Sınıfların mücadelesi demokratik bir cumhuriyete giden yolu inşa
ederken, diğer yandan tüm kurumlar işlerine devam ettiler.
Efendim Veii savaşları, sonra Keltlerin istilası, üstüne Samnit
savaşları derken anavatan hep karışıktı, e Anadolu’ya doğru
yayılalım desek Pontos Kralı Mithridates başımızın belası. Diğer
tarafta Kartacası var, Makedonyası var, e bir de meşhur köle
isyanları var. Peki Roma içerideki bu karmaşaya rağmen tüm bunlarla
nasıl başa çıktı? Nasıl hepsinden bir fayda sağladı, nasıl bir
yandan yeni bir yönetim inşa ederken diğer yandan genişledi ve
büyüdü? Bu sorunun bir tane cevabı var. Ama o cevaptan Roma’da
onlarca var. Tanıştırayım efendim; Meclis.

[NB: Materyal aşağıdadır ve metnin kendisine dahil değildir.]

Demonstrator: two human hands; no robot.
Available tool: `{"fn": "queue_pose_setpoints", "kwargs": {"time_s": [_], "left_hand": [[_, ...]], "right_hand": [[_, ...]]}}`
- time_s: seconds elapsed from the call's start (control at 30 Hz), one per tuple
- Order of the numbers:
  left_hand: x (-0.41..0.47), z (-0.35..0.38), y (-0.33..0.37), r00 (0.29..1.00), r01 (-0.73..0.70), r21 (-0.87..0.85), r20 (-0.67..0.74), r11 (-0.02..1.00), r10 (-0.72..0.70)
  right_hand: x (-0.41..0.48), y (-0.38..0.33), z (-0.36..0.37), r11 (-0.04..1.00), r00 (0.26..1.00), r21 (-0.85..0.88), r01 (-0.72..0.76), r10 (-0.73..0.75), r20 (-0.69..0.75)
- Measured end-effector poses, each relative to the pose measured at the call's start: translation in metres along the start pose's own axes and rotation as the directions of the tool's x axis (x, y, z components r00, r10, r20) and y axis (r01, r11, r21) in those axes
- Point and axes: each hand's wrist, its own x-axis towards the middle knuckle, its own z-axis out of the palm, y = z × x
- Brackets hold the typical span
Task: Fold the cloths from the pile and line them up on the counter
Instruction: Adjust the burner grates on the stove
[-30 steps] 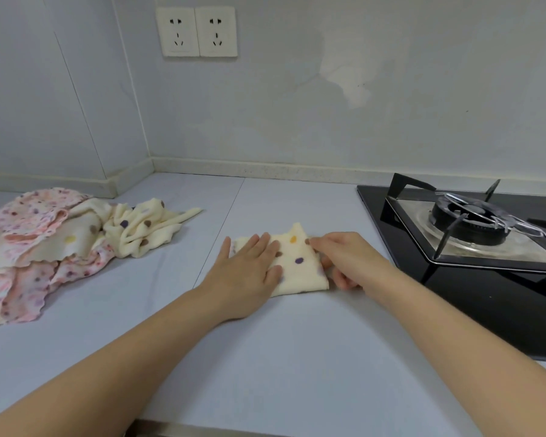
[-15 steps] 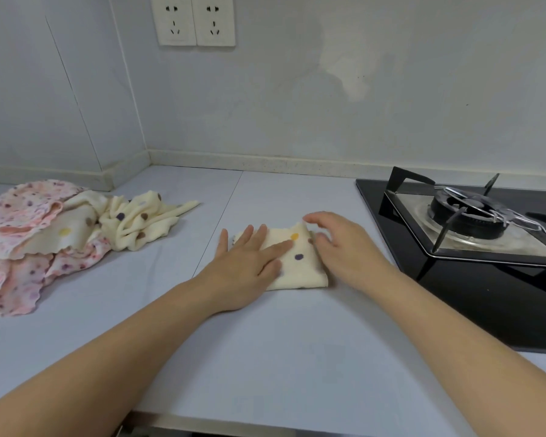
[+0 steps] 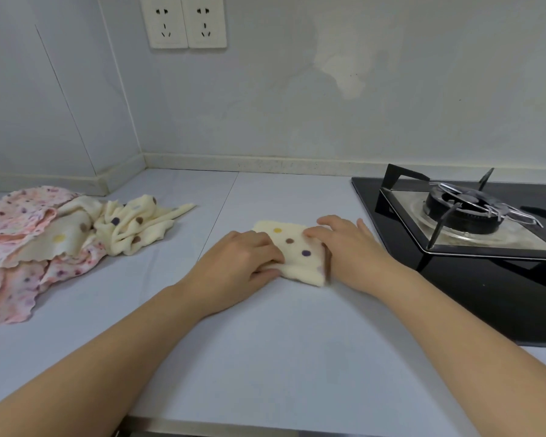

Meclis ama hangi meclis? Roma’nın kabilelerinin oluşturduğu
“Comitia Tributa” mı? Savaş kararlarının bile ilk tartışıldığı yer
olan, 193 Patrici ve Plebden oluşan “Comitia Centuriata” mı?
Kanunların yapıldığı “Comitia Curiata” mı? Yoksa hepsinin üstünde
onay makamı gibi çalışan “Senato” mu? Doğru cevabı veriyorum. Adını
anamadığımız niceleriyle birlikte, hepsi. Günlük problemler için,
coğrafi bölgeler için, askeri konular için, ekonomi için, yasama
için, yürütme için ve akla gelmeyecek başka başka konular için
çeşitli meclisler Roma Cumhuriyeti'nin kalbini oluşturuyordu. Bir
yurttaş iki gerçeğin farkındaydı. Birincisi her sorun ilgili
mecliste çözülebilir, ikincisi tüm yurttaşlar yönetimde söz sahibi
olabilir. İster yaşadığın bölgenin çıkarlarını koru, istersen
içinde bulunduğun sınıfın haklarını savun, ister kaybedilen bir
savaşta yapılan hataları tartış, istersen yeni ele geçirilmiş
toprakların dağıtılmasını oyla, meclis bunun için var ve sen de
kendin ve cumhuriyet için orada olmalısın.
Cumhuriyetin bu derece kuvvetli olmasının en önemli iki nedeni,
aradan geçen binlerce yıla rağmen bugün bile geçerliliğini koruyor.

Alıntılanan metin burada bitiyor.